Exercises
VC dimension of convex polygons. Let \(\mathcal{H}_k\) be the class of convex \(k\)-gons in \(\mathbb {R}^2\): \(h_P(x) = 1\) iff \(x\) lies inside a convex polygon \(P\) with at most \(k\) vertices. Prove that \(\mathrm{VCdim}(\mathcal{H}_k) = 2k + 1\).
Lower bound: Place \(2k+1\) points in convex position (on a circle). For any subset \(T\) of these points with \(|T| \leq k\), a convex \(k\)-gon can be drawn to include exactly \(T\). For larger subsets, use the complement labeling and the observation that \(2k+1 - |T| \leq k\) of the remaining points can be avoided.
Upper bound: Show that any \(2k+2\) points include a labeling unrealizable by a \(k\)-gon. Argue that a convex polygon with \(k\) vertices can “separate” at most \(2k\) contiguous arcs on any circle through the points, and \(2k+2\) points in convex position create \(2k+2\) arcs.
The distribution-free assumption is essential. The Fundamental Theorem characterizes distribution-free PAC learnability. Show that the equivalence breaks if “distribution-free” is replaced by “distribution-dependent.”
Construct a class \(\mathcal{H}\) with \(\mathrm{VCdim}(\mathcal{H}) = \infty \) and a specific distribution \(D\) such that \(\mathcal{H}\) is PAC learnable under \(D\) with \(m(\varepsilon , \delta ) = O(1)\) samples.
More subtly: construct a class \(\mathcal{H}\) with \(\mathrm{VCdim}(\mathcal{H}) = \infty \) that is PAC learnable under every fixed distribution \(D\) (with sample complexity depending on \(D\)), yet is not distribution-free PAC learnable. Hint: Let \(\mathcal{H}\) be all measurable functions on \([0,1]\). For any fixed \(D\), the metric entropy of \(\mathcal{H}\) under \(L^1(D)\) is finite at every scale, one can \(\varepsilon \)-net the class with \(O(1/\varepsilon )\) functions, so PAC learning under \(D\) is possible. The distribution-free failure comes from the adversary’s ability to concentrate \(D\) on the points where the learner has not yet gathered information.
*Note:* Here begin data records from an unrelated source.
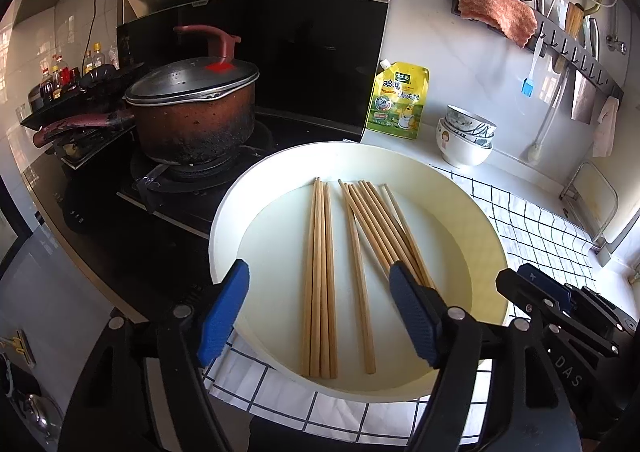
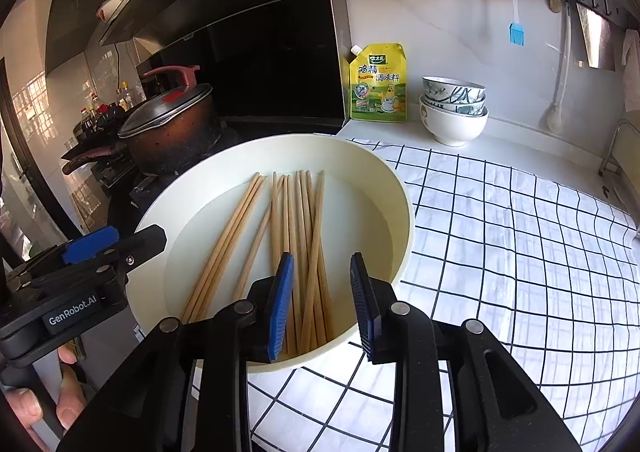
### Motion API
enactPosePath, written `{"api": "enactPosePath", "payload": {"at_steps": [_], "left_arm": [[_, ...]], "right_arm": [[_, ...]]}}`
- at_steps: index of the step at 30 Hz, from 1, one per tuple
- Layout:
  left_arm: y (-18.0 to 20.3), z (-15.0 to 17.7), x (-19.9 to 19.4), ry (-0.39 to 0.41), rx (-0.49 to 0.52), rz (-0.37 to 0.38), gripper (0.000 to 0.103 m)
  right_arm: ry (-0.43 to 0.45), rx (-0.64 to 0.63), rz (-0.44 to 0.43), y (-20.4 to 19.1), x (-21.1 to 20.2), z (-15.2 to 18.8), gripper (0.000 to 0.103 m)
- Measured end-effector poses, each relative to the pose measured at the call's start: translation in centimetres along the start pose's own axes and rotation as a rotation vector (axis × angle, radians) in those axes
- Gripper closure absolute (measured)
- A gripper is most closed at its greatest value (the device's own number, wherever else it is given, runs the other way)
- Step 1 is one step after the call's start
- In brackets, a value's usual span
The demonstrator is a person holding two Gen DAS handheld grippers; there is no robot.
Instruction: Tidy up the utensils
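in the left wrist view the left gripper [image 1: 318, 318] hangs over the near rim of a round cream-white shallow tray [image 1: 224, 212], its blue-padded jaws spread wide and pinching nothing. the wooden chopsticks [image 1: 320, 276] lie flat on the tray floor ahead of it: a tight straight bundle between the jaws, and a looser fanned bunch running toward the right pad. bare tray floor lies open on both sides of the bundle. beyond the tray's far-left edge stands a scorched brown pot with a metal lid [image 1: 192, 112]; the right gripper [image 1: 552, 292] sits just right of the tray rim. in the right wrist view the right gripper [image 2: 322, 302] is over the near rim, jaws parted narrowly with the fanned bunch's ends showing between them, pads not touching any stick. to its right the white black-grid cloth [image 2: 520, 236] is open room.
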State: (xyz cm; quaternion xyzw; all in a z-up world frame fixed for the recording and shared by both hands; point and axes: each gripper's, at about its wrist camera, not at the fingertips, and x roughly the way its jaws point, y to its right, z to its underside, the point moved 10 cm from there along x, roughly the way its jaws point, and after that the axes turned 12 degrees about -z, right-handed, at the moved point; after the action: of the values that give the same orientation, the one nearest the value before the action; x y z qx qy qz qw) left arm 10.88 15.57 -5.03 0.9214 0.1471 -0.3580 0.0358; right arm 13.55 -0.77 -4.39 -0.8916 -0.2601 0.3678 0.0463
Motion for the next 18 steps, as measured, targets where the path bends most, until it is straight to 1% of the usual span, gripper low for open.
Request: {"api": "enactPosePath", "payload": {"at_steps": [5, 7, 9, 11, 13, 16, 18], "left_arm": [[-0.20, -0.03, -0.31, 0.007, -0.003, -0.003, 0.022], [-0.30, -0.06, -0.47, 0.010, -0.006, -0.004, 0.020], [-0.46, -0.11, -0.55, 0.014, -0.007, -0.009, 0.014], [-0.61, -0.14, -0.56, 0.013, -0.007, -0.011, 0.010], [-0.68, -0.11, -0.57, 0.011, -0.007, -0.014, 0.010], [-0.78, -0.06, -0.54, 0.007, 0.001, -0.025, 0.009], [-0.81, -0.02, -0.57, 0.006, 0.003, -0.026, 0.008]], "right_arm": [[0.006, -0.006, 0.008, -0.14, -0.25, -0.04, 0.068], [0.008, -0.008, 0.009, -0.18, -0.31, -0.06, 0.063], [0.012, -0.008, 0.009, -0.20, -0.38, -0.06, 0.059], [0.011, -0.008, 0.011, -0.17, -0.43, 0.03, 0.058], [0.011, -0.007, 0.013, -0.11, -0.49, 0.08, 0.058], [0.012, -0.005, 0.014, -0.09, -0.61, 0.11, 0.053], [0.014, -0.005, 0.016, -0.07, -0.73, 0.16, 0.052]]}}
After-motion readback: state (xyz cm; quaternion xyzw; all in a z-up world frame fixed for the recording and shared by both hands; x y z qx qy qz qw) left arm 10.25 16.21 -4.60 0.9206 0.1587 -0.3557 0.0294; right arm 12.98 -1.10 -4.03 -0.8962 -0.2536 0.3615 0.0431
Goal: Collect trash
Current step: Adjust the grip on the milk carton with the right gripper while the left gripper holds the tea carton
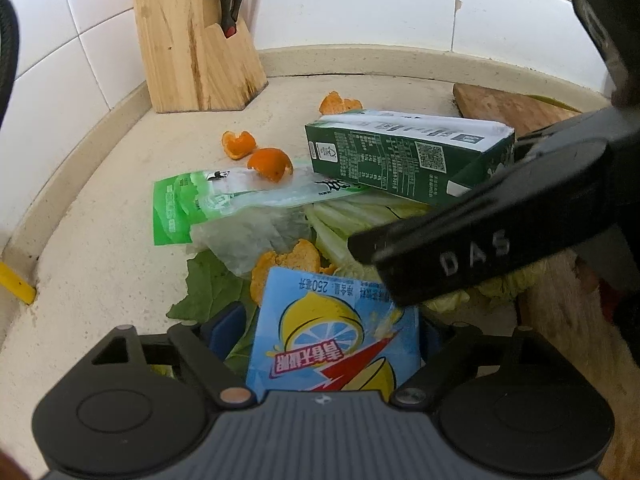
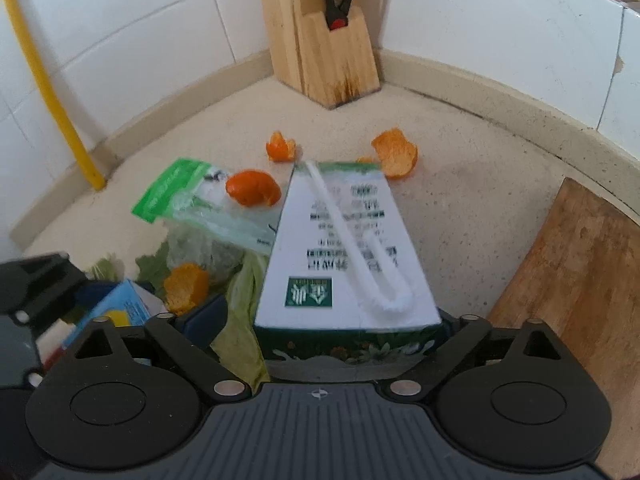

Tight agnostic lower bound via Assouad’s lemma. Prove the lower bound \(m(\varepsilon , \delta ) = \Omega (d/\varepsilon ^2)\) for agnostic PAC learning of any class \(\mathcal{H}\) with \(\mathrm{VCdim}(\mathcal{H}) = d\), using Assouad’s lemma rather than Le Cam’s method.
Construction: Let \(C = \{ x_1, \ldots , x_d\} \) be a shattered set. For each \(b \in \{ 0,1\} ^d\), define \(D_b\) as the distribution that places mass \(1/(2d)\) on each \(x_i\) and mass \(1/2\) on a “noise point” \(z \notin C\) with label drawn from \(\mathrm{Bernoulli}(1/2)\). The target function labels \(x_i\) as \(b_i\) and \(z\) as \(1\). The optimal risk under \(D_b\) is \(1/4\) (from the noise at \(z\)).
Show that any algorithm distinguishing \(D_b\) from \(D_{b'}\) (where \(b\) and \(b'\) differ in one coordinate) with advantage \(\varepsilon \) requires \(\Omega (1/\varepsilon ^2)\) samples from the signal at a single \(x_i\). Since there are \(d\) coordinates, Assouad’s lemma gives the combined bound \(\Omega (d/\varepsilon ^2)\). Verify that this matches the agnostic gap of Theorem 3.21.